Mas um fato era inegável, eu sentia falta de comer carne. Neste meio tempo surgiu o famoso livro da dieta do tipo sanguíneo, e o meu tipo era descrito como o “total carnívoro”. Isso talvez explicasse o fato de eu nunca ter passado mal mesmo quando comia cinco quilos de carne malpassada – e todos os outros convivas morriam de dor de barriga – e o máximo que eu poderia sentir era o aumento de peso. Pra uma pessoa originalmente macérrima, ganhar um quilinho não fazia mal algum.
O que me fez parar de comer carne alucinadamente foi a culpa, devo admitir. Ainda hoje escorrego se me for apresentado um prato maravilhoso e suculento, portanto evito este tipo de confronto. Certos animais nem passam mais pelo meu pensamento em se tornar comida, como é o caso do porco, do coelho, do carneiro; mas eu ainda tropeço se aparecer uma costela de ripa, confesso.

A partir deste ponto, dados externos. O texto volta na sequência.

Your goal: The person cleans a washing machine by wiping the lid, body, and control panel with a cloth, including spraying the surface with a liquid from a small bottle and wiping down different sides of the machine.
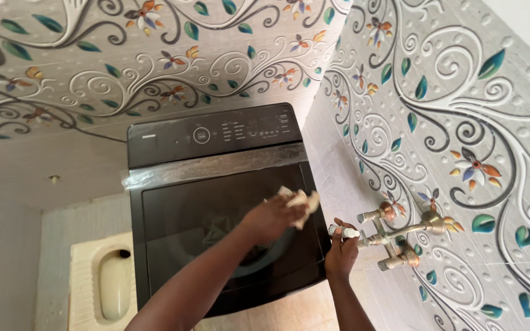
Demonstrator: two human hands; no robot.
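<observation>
A black top-loading washing machine (185, 202) with a dark glass lid stands against a floral tiled wall. My left hand (271, 217) is over the lid's right side, closed on a crumpled cream cloth (302, 200) that touches the lid near its right edge. My right hand (340, 250) grips the white-tipped handle (346, 232) of a brass wall tap (400, 236) just right of the machine.
The machine's control panel (216, 132) runs along its far edge, with a strip of clear film below it. A cream squat toilet pan (102, 282) lies in the floor to the left. Patterned tile walls (461, 122) close in on the right and behind.
</observation>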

O visual da carne é apelativo, mas eu fico hipnotizada pelo poder que o cheiro de carne preparada tem. Cheiro de churrasco, aquela coisa embriagante, me tira do sério. O detalhe é que freqüento um lugar que é churrascaria e tenho conseguido manter a sanidade mesmo em meio a um festival de espetos de cadáveres aromatizados com toda a boa intenção de satisfazer os clientes.
O ponto final da carne – que pude entender claramente depois de ter deixado o consumo de carne ao quase nada – é que ela realmente afeta o equilíbrio. Quando comia carne eu era a “risca faca”, procurava briga, crítica e oportunidade para uma boa celeuma. Minha experiência pessoal aponta a carne como excelente combustível pra bater boca por horas, e despejar imensos fluidos de conflito e belicosidade. A redução da carne coincidiu com uma calma maior nos meus processos emocionais, bem como num uso inteligente das relações com as pessoas. Percebi que fazia mais com menos, e não queria mais controlar tanto as pessoas ao meu redor.
Sinto que a ausência da carne na minha vida deixou um espaço para outros sabores – o da mudança na textura da pele, agora mais viva; o cabelo mais brilhante e uma sensação de leveza, algo difícil de mensurar mas maravilhoso em sentir – e uma paz por não contribuir para um sistema que traduz sofrimento animal em desempenho financeiro. OK, sei que há abatedouros um pouco preocupados com o bem estar dos animais... mas não são a maioria, e sinceramente acho que não estou perdendo nada deixando os bichos livres para viverem seu ciclo sem se tornarem vítimas do humano. Definitivamente, meu bife não vale uma vida.